» **Exercise prompt**
For the word "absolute", state the number of lines in the data that contain it, and nothing else.

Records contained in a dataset
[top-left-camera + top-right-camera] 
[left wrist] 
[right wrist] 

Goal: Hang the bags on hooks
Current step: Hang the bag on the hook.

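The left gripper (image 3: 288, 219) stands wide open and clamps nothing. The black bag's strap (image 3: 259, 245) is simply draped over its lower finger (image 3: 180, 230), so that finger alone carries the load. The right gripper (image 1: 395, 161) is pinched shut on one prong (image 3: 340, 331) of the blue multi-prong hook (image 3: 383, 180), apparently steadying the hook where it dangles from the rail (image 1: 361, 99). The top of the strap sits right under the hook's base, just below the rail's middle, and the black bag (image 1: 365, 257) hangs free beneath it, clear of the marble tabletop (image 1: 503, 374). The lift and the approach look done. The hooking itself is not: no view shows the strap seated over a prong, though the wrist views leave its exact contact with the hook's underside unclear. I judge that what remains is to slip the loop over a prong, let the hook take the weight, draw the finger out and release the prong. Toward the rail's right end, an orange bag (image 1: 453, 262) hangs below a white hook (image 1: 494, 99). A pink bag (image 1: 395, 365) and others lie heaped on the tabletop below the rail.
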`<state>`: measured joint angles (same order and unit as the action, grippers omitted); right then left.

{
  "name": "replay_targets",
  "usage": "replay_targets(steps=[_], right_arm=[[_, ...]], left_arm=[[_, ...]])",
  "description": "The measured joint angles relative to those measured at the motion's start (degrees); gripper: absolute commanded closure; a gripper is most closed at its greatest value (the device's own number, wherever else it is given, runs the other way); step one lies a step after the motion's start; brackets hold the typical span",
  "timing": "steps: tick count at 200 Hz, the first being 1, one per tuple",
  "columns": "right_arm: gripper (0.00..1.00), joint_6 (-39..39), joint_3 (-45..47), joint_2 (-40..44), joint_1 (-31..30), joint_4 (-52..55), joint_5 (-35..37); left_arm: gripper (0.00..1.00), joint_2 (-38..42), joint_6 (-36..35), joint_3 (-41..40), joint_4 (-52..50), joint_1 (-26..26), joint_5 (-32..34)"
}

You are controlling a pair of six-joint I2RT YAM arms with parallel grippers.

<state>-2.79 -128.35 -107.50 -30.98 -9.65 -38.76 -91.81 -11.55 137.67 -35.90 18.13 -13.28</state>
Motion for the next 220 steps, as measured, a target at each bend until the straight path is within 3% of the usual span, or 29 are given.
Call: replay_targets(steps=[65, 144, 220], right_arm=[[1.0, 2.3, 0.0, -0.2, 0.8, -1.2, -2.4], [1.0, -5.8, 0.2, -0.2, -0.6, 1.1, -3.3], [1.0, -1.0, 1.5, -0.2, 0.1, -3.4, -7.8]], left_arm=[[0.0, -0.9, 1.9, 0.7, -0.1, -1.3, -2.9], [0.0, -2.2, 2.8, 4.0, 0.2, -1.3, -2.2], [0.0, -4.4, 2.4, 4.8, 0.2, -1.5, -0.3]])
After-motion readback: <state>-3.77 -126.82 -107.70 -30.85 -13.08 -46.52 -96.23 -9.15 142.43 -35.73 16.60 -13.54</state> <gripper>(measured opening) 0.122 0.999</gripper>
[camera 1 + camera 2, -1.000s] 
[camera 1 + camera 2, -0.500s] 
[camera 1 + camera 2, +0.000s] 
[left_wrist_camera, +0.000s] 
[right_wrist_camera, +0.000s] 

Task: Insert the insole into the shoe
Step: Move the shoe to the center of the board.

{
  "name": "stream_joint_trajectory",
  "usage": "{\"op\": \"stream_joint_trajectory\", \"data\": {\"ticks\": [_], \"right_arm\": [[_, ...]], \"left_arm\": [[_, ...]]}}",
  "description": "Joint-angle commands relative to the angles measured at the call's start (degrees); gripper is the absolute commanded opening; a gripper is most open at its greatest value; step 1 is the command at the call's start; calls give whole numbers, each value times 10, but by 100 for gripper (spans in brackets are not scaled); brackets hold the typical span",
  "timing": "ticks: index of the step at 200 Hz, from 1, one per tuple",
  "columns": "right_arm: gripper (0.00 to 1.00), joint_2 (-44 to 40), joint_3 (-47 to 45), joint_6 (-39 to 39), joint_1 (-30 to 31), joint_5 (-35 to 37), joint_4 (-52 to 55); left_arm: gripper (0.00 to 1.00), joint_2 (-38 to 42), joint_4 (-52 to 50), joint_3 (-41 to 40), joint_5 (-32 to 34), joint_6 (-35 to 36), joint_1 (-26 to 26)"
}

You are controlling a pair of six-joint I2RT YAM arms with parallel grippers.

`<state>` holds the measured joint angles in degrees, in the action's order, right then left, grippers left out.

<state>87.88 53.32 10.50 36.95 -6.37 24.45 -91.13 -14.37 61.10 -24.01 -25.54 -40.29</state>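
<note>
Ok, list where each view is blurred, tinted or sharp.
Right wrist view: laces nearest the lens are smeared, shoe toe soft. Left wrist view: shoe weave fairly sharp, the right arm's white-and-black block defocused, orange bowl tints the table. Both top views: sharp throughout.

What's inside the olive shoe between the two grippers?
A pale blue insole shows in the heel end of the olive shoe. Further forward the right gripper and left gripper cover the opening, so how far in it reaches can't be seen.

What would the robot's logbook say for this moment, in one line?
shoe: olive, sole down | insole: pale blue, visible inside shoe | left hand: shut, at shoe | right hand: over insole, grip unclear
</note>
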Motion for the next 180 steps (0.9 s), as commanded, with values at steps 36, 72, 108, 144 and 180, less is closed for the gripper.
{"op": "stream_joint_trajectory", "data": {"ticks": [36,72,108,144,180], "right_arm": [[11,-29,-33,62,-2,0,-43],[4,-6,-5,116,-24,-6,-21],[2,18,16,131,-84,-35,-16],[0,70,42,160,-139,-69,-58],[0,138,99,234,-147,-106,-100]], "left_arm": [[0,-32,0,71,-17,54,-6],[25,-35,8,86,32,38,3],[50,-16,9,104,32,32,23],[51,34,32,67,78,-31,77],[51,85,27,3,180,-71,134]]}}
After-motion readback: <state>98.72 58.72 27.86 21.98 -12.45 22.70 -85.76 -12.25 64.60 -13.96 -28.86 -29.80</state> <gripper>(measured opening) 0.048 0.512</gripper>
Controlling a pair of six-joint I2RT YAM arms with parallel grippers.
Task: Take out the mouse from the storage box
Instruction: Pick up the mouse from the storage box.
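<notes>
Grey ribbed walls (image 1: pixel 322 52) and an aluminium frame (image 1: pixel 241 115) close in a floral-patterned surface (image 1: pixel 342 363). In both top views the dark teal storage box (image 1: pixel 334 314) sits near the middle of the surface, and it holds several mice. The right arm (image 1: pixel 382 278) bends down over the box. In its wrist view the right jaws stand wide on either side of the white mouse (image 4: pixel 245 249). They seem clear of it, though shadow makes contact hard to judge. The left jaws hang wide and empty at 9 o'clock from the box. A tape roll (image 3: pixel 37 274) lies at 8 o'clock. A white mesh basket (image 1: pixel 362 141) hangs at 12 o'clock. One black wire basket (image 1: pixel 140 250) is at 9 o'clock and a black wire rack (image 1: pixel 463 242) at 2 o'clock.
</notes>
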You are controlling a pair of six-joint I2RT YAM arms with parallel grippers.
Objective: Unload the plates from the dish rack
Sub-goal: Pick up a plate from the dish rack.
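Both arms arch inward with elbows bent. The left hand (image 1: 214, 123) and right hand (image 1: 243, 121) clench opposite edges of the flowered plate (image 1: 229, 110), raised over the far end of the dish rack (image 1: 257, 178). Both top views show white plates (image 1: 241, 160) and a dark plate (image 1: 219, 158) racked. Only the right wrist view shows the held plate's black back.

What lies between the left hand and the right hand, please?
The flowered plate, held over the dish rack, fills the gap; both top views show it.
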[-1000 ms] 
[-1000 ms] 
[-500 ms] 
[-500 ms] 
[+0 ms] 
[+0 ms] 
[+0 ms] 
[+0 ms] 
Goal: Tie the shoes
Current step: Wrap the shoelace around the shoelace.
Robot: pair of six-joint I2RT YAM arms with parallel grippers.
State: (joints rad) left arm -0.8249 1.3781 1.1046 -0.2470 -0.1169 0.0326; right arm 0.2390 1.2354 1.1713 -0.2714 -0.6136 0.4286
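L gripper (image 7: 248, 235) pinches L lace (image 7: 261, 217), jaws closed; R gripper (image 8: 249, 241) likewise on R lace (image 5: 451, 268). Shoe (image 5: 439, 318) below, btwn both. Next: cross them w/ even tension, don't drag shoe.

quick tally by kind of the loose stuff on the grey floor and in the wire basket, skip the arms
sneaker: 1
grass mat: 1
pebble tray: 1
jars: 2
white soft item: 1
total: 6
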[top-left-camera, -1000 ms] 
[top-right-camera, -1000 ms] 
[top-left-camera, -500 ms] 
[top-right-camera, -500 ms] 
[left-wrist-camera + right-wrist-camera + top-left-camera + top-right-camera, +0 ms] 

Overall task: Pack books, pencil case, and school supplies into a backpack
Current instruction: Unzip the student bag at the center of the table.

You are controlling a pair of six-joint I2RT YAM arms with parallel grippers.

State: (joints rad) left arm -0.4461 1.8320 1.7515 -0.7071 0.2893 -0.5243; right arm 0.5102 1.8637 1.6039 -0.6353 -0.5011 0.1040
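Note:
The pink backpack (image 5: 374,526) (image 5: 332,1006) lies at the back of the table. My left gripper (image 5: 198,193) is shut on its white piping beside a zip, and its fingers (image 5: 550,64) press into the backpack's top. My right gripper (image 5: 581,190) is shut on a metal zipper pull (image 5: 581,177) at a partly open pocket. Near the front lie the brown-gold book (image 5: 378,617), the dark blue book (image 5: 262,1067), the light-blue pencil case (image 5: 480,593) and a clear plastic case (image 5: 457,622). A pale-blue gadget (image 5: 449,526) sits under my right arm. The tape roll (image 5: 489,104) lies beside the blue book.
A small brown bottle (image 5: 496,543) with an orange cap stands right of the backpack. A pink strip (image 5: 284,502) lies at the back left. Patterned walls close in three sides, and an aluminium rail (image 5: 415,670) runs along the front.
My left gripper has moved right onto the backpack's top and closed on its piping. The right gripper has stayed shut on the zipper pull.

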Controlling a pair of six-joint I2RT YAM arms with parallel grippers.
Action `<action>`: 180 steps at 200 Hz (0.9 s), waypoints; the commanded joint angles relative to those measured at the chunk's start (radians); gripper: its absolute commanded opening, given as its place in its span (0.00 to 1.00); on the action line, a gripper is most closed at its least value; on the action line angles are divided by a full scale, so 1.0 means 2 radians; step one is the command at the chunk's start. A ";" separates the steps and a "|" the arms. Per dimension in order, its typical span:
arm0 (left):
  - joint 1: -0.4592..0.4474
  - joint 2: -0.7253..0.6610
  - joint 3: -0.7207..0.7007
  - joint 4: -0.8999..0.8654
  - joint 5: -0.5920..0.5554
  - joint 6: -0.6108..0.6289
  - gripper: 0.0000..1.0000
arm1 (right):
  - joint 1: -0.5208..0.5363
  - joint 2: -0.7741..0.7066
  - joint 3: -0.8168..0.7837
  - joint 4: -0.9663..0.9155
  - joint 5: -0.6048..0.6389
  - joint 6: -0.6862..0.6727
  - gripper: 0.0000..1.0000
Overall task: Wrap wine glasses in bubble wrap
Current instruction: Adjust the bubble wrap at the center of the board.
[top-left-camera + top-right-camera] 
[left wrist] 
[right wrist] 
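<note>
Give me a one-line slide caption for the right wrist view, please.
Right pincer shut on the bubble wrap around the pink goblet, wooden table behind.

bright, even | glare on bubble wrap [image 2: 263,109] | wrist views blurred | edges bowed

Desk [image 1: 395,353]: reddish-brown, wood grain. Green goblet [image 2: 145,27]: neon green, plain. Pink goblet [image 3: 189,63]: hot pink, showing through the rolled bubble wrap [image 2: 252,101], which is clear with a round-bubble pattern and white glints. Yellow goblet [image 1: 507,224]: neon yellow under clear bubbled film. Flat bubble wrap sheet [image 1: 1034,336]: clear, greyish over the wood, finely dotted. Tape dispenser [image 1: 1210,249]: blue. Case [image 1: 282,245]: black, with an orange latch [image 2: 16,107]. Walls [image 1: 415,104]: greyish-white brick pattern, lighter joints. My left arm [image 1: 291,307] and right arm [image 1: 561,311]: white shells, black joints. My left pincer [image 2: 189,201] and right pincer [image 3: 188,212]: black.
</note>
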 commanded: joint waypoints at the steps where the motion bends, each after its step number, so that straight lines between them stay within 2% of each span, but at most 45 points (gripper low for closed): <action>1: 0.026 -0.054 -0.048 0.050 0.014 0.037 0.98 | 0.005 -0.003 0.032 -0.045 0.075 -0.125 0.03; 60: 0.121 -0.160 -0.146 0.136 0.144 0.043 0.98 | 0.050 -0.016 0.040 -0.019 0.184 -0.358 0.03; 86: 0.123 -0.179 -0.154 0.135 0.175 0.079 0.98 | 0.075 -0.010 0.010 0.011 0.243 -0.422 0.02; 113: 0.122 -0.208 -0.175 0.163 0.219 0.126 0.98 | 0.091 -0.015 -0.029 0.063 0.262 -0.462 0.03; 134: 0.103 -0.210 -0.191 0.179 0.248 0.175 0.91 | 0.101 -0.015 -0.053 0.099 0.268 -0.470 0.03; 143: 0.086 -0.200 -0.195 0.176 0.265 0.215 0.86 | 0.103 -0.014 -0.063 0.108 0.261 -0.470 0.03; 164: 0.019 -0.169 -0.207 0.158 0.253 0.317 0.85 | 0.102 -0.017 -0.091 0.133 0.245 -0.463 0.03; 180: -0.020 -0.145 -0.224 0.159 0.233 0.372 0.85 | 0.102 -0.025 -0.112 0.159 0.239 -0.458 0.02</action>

» **Solution to this exercise**
3